In short, he’ll become a committed member of your online audience, a return visitor and potential brand advocate who shares your content with like-minded friends in his social network.
If you’re a local small business, your most committed audience might well be with customers in your geographic location. To expand your local audience, incorporate your location in blog post titles and headings within your online content. Be sure to publish content that describes your area and ties you to your community; blog about the local high school sports teams, for example, or the dog show at the park across the street. These cues will help search engine crawlers identify you as a local business and boost your local search results, helping you attract a more engaged local audience.

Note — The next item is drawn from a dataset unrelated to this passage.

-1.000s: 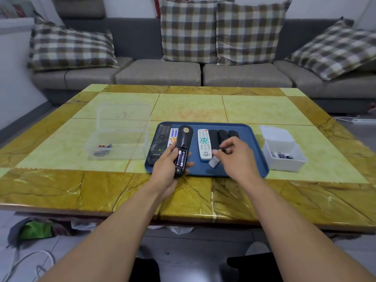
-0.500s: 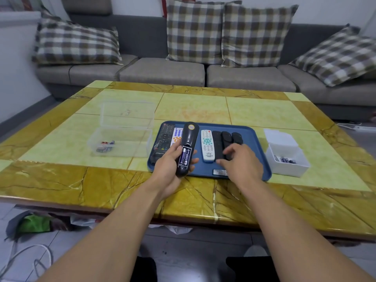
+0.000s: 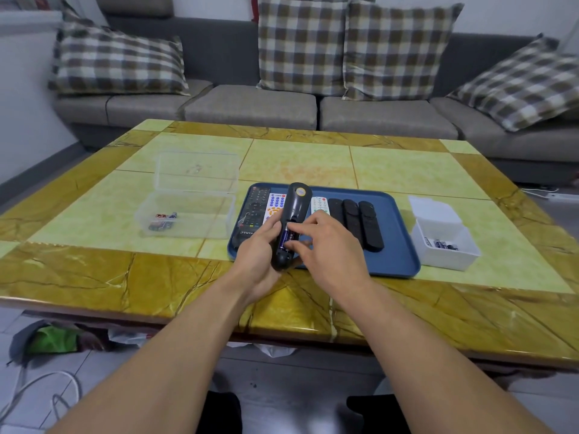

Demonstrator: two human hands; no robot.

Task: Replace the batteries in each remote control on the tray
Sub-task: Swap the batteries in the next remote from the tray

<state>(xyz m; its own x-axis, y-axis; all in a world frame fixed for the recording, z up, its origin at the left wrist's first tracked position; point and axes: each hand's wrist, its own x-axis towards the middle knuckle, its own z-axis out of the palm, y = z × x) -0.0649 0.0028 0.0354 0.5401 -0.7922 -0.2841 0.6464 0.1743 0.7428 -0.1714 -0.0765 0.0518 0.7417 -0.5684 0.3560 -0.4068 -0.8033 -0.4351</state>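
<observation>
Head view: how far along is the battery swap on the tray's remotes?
Done: nothing clearly finished, though the clear plastic box holds a few batteries. In hand: the left hand grips the black remote, its compartment open with batteries showing, where the right hand has its fingertips. Left: five other remotes lie on the blue tray; the white box holds more batteries.

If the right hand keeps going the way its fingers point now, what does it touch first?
The right hand points left, at the open battery bay of the black remote held by the left hand. It would meet the batteries first; its fingertips look at or nearly on them.
</observation>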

The bottom line? A thoughtful approach to organic search is your best friend in finding and attracting an engaged audience who will help you grow your brand.
Image via Hootsuite
If you’re doing your job publishing interesting and useful content, you should expect (and encourage!) comments and feedback. Take the time to respond to relevant comments and engage with your most active readers. If someone in your audience asks for more information about a specific topic, and it’s within your skill set to deliver it, publish a blog post or article that answers their questions. These personal interactions go a long way toward building sticky followers.
The same goes with your social media followers—you should respond to direct questions, comments, and mentions in a timely manner. Monitor your social media accounts regularly throughout the day; you can use some of the social media monitoring tools to help you stay on top of your mentions.
While it’s always more rewarding to engage with your fans and positive mentions, it’s extremely important to make timely responses to your negative comments, as well. Social media is a very public platform, and how you handle your hecklers and detractors is just as important as your interactions with your satisfied followers.
In the end, building a committed online audience really comes down to understanding what interests and excites your readers, and publishing unique and valuable content that addresses them. Whether your readers come to you for information, expertise, or a novel take on the human condition, they’ll come back again and again, bringing others in their social network with them, as long as you’re meeting their expectations.